**BRIEF**. Copy out, from the entries below, each line holding the string "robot".
(PROVIDED RECORDS begins)
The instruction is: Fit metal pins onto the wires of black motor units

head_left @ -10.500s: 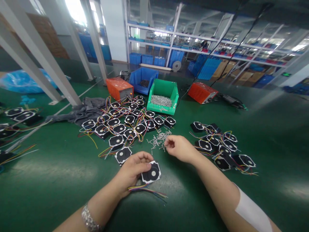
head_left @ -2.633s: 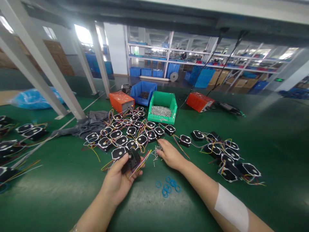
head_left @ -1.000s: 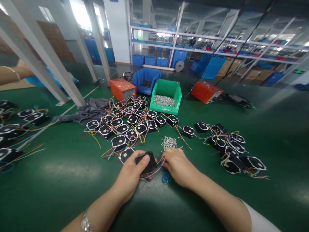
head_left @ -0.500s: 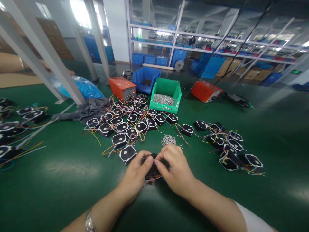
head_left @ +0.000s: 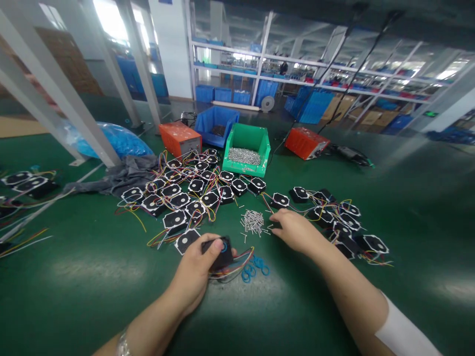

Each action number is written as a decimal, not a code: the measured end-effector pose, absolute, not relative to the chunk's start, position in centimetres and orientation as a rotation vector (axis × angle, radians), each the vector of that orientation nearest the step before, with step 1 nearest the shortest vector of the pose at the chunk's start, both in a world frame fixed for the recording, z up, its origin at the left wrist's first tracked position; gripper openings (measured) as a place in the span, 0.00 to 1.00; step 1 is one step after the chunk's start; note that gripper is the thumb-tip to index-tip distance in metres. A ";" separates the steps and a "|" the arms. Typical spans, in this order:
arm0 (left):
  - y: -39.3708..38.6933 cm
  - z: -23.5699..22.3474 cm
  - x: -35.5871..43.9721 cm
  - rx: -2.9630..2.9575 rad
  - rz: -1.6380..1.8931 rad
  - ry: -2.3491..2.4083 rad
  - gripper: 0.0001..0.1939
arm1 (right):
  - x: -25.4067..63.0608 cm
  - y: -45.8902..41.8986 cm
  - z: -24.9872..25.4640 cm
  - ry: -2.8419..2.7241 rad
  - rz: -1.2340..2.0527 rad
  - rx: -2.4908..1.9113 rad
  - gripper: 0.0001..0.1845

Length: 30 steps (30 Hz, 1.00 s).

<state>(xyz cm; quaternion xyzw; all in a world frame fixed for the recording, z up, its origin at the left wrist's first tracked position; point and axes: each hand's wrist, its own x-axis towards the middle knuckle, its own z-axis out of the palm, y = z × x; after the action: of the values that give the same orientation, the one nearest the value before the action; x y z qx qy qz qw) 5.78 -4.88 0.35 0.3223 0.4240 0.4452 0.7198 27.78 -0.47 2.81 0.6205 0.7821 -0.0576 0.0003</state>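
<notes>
My left hand (head_left: pixel 196 269) grips a small black motor (head_left: pixel 219 249) with a blue ring on its top face; coloured wires (head_left: pixel 241 256) trail from it to the right. Several loose blue rings (head_left: pixel 252 267) lie on the green table just right of it. My right hand (head_left: pixel 295 230) reaches forward over the table beside a small heap of metal pins (head_left: pixel 253 220), fingers curled down at the heap's right edge; what they hold, if anything, is hidden.
A pile of black motors with coloured wires (head_left: pixel 185 190) lies ahead left, another pile (head_left: pixel 341 222) to the right. Behind them stand a green bin of pins (head_left: pixel 245 151), a blue bin (head_left: pixel 215 123), two orange boxes (head_left: pixel 178 138) and a grey cloth (head_left: pixel 126 173).
My right hand has left the motor and moved forward-right to the pin heap. A blue ring now sits on the motor, which my left hand still holds.
</notes>
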 end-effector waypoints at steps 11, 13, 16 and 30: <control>-5.1 0.7 5.7 0.735 0.999 0.964 0.11 | 26.7 0.0 1.6 2.355 0.045 1.786 0.10; -5.0 0.4 5.6 0.759 1.033 0.983 0.13 | 26.6 -0.2 1.9 2.347 0.052 1.743 0.11; -4.8 0.0 5.2 0.826 1.088 1.091 0.16 | 26.5 -0.7 2.3 2.310 0.015 1.652 0.11; -4.6 -0.5 5.1 1.299 1.134 1.106 0.21 | 22.8 -3.3 4.4 2.779 -1.178 2.089 0.03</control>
<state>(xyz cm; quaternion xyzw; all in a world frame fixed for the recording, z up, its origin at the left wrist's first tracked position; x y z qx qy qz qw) 5.08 -4.62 -0.52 0.5417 0.4611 0.4730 0.5198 22.78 -3.33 4.42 0.5492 0.7307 -0.3098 -0.2617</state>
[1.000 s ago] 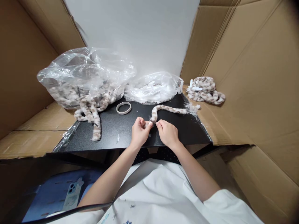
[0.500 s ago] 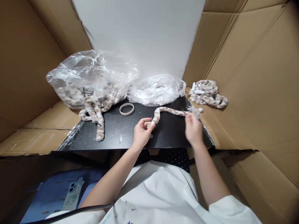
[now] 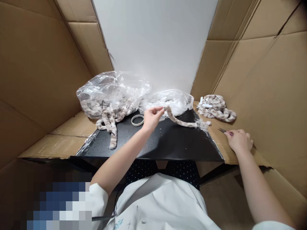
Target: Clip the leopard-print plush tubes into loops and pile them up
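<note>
My left hand is raised over the black tabletop and pinches one end of a fuzzy brown-and-white spotted strip. The strip hangs down to the right toward the table's right edge. My right hand rests on the cardboard to the right of the table, closed on a thin dark metal tool whose tip points left. A white ring lies on the tabletop just left of my left hand.
A clear plastic bag with more spotted strips spilling out sits at the back left. A second clear bag lies behind the held strip. A coiled pile of spotted strips rests on cardboard at the right. Cardboard walls enclose both sides.
My left hand lifted the strip's end up and back. My right hand let go of the strip, moved right onto the cardboard and now holds a thin tool. The view tilted up.
</note>
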Motion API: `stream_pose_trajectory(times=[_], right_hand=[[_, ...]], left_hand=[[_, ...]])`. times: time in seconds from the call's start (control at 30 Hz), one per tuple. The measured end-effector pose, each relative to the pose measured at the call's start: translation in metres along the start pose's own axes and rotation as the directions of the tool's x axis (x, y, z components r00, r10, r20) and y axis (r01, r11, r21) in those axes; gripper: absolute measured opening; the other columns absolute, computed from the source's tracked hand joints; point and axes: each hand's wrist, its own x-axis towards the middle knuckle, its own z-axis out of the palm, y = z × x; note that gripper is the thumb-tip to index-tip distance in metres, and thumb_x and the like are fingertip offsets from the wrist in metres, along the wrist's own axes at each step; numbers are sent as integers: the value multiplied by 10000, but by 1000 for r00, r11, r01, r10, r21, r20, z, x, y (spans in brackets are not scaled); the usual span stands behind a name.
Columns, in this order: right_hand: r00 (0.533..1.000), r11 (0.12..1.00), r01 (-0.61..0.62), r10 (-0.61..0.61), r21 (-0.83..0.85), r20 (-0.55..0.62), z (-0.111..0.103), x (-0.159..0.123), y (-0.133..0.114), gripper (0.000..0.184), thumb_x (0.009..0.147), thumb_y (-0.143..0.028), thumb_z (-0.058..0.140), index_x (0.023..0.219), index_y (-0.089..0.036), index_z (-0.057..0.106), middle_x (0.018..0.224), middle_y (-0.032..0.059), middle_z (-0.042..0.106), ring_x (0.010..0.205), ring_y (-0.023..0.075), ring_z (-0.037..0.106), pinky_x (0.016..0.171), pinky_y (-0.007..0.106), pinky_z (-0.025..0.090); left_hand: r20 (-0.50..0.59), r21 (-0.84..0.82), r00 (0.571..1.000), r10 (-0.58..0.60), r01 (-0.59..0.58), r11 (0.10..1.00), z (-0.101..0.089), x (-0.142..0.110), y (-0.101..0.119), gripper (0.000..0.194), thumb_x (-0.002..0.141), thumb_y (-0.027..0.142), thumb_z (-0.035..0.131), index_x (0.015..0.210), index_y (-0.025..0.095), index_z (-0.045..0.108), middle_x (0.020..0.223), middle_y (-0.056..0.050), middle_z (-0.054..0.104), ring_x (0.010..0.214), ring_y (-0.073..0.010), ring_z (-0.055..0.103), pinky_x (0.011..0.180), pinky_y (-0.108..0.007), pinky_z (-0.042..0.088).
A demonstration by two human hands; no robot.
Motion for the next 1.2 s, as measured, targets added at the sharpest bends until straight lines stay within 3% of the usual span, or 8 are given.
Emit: stream_pose_trajectory(times=[0.33, 0.43, 0.53, 0.57, 0.67, 0.7, 0.9, 1.2], right_hand=[[941, 914, 271, -184, 303, -285, -30, 13, -36, 354, 805, -350, 549, 1054, -143, 692, 1135, 208, 614, 1091, 362, 532, 928, 511, 422], [895, 716, 431, -263, 549, -360, -44, -1, -79, 258, 784, -363, 575, 921, -182, 698, 1053, 153, 656, 1065, 311, 563, 979, 491, 408], [921, 380, 233, -381, 895, -78, -56, -42, -144, 337, 759, -491, 619, 874, -182, 690, 968, 116, 693, 899, 263, 625, 855, 456, 492], [843, 242, 48, -531, 969, 91, -60, -59, -168, 404, 778, -547, 591, 902, -177, 694, 969, 120, 705, 893, 258, 641, 835, 442, 506], [351, 13, -542, -905, 841, 240, -73, -95, -239, 676, 824, -730, 397, 1049, -155, 672, 1144, 162, 678, 1062, 295, 628, 871, 463, 515], [311, -53, -644, -930, 763, 197, -76, -99, -259, 704, 830, -748, 365, 1074, -154, 655, 1197, 163, 656, 1118, 295, 605, 901, 462, 508], [711, -493, -592, -693, 637, 123, -90, -37, -308, 458, 931, -610, 365, 1074, -232, 579, 1180, 70, 653, 1172, 220, 570, 921, 407, 508], [826, -456, -501, -506, 736, 248, -85, 8, -280, 373, 953, -466, 494, 679, -212, 497, 429, -95, 360, 452, 93, 464, 681, 264, 529]], left_hand=[[26, 267, 910, 414, -405, 874, -36, 96, 103, 246, 719, 140, 734, 953, 169, 666, 723, -22, 628, 690, -131, 611, 596, -245, 502], [81, 366, 856, 511, -502, 784, -46, 103, 120, 223, 728, 122, 696, 940, 181, 659, 713, -16, 615, 702, -133, 602, 605, -246, 488], [208, 444, 821, 532, -564, 697, -43, 95, 121, 211, 736, 99, 649, 938, 157, 666, 723, -21, 604, 731, -134, 596, 631, -251, 474], [246, 451, 812, 529, -579, 679, -40, 90, 120, 211, 737, 95, 636, 939, 148, 668, 728, -23, 600, 745, -137, 596, 641, -255, 471], [337, 426, 794, 507, -608, 669, -31, 73, 116, 217, 730, 96, 623, 936, 135, 674, 738, -26, 599, 766, -148, 596, 654, -268, 464], [373, 416, 790, 487, -611, 673, -29, 67, 116, 217, 724, 100, 628, 933, 135, 678, 740, -28, 602, 764, -152, 597, 654, -272, 463], [557, 587, 775, 298, -622, 519, -63, 35, 130, 224, 729, 183, 679, 949, 173, 715, 674, -22, 603, 695, -164, 572, 699, -318, 458], [513, 842, 827, 231, -537, 52, -156, 52, 68, 161, 736, 262, 559, 752, 219, 713, 766, -97, 712, 838, -298, 617, 809, -415, 456]])
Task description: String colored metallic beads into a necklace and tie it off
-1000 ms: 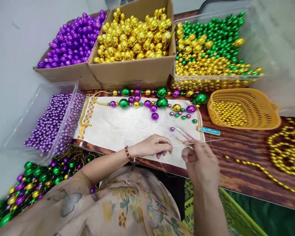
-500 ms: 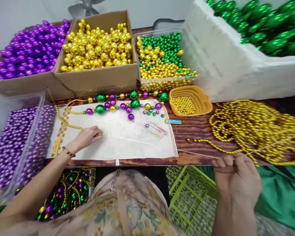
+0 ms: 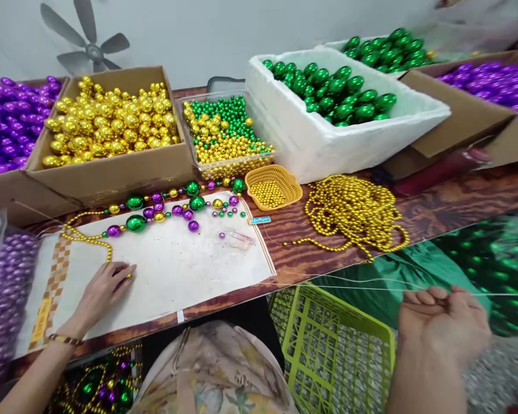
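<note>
Thin clear stringing thread [image 3: 362,283] is pinched between the closed fingertips [image 3: 418,297] of the right hand [image 3: 442,328], out past the table edge above a lime-green plastic crate [image 3: 328,345], and runs taut leftward over the wooden table [image 3: 435,207] onto the white cloth mat [image 3: 176,270]. At the mat's left end the left hand [image 3: 101,290] lies palm down, its fingers loosely together and pressing on the end of a strand of small gold beads [image 3: 86,240] (what lies under them cannot be seen). Beyond sit large green, purple and gold baubles strung in a row [image 3: 164,208], a small yellow plastic basket of gold beads [image 3: 273,187], and a heap of gold bead strands [image 3: 354,210].
</note>
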`<state>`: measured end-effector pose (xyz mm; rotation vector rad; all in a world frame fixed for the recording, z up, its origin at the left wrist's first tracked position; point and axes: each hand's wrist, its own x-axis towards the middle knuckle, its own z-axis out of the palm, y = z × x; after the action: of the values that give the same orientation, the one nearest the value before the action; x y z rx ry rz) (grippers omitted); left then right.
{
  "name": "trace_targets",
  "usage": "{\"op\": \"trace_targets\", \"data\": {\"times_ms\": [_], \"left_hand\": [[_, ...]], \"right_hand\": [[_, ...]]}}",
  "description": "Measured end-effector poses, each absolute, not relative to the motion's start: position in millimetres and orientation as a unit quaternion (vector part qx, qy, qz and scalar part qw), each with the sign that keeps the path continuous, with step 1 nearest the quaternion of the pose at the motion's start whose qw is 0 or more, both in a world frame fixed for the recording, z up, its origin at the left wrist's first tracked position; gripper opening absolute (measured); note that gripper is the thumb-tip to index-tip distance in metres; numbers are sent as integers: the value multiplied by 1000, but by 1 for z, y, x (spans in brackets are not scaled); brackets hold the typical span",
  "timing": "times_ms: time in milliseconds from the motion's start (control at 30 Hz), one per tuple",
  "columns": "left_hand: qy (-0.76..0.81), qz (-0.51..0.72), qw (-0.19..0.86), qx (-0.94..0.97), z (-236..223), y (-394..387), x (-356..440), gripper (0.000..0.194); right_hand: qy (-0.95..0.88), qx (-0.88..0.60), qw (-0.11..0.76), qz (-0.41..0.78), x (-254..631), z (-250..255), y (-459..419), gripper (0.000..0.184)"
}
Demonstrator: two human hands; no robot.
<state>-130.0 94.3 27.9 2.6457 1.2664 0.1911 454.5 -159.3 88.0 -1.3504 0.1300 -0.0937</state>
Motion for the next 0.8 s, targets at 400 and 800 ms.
{"op": "trace_targets", "data": {"times_ms": [400, 800], "left_hand": [[410, 104, 47, 905, 53, 104, -82, 48], [117, 250, 99, 956, 147, 177, 259, 41]], "right_hand": [[-653, -719, 95, 219, 366, 43, -81, 22], [-617, -759, 205, -27, 517, 114, -35, 24]]}}
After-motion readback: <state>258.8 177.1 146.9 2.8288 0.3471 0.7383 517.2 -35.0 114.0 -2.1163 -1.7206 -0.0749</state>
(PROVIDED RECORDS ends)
**OUTPUT OF THE EXERCISE**.
A demonstration by two human hands; no robot.
Demonstrator: two human hands; no robot.

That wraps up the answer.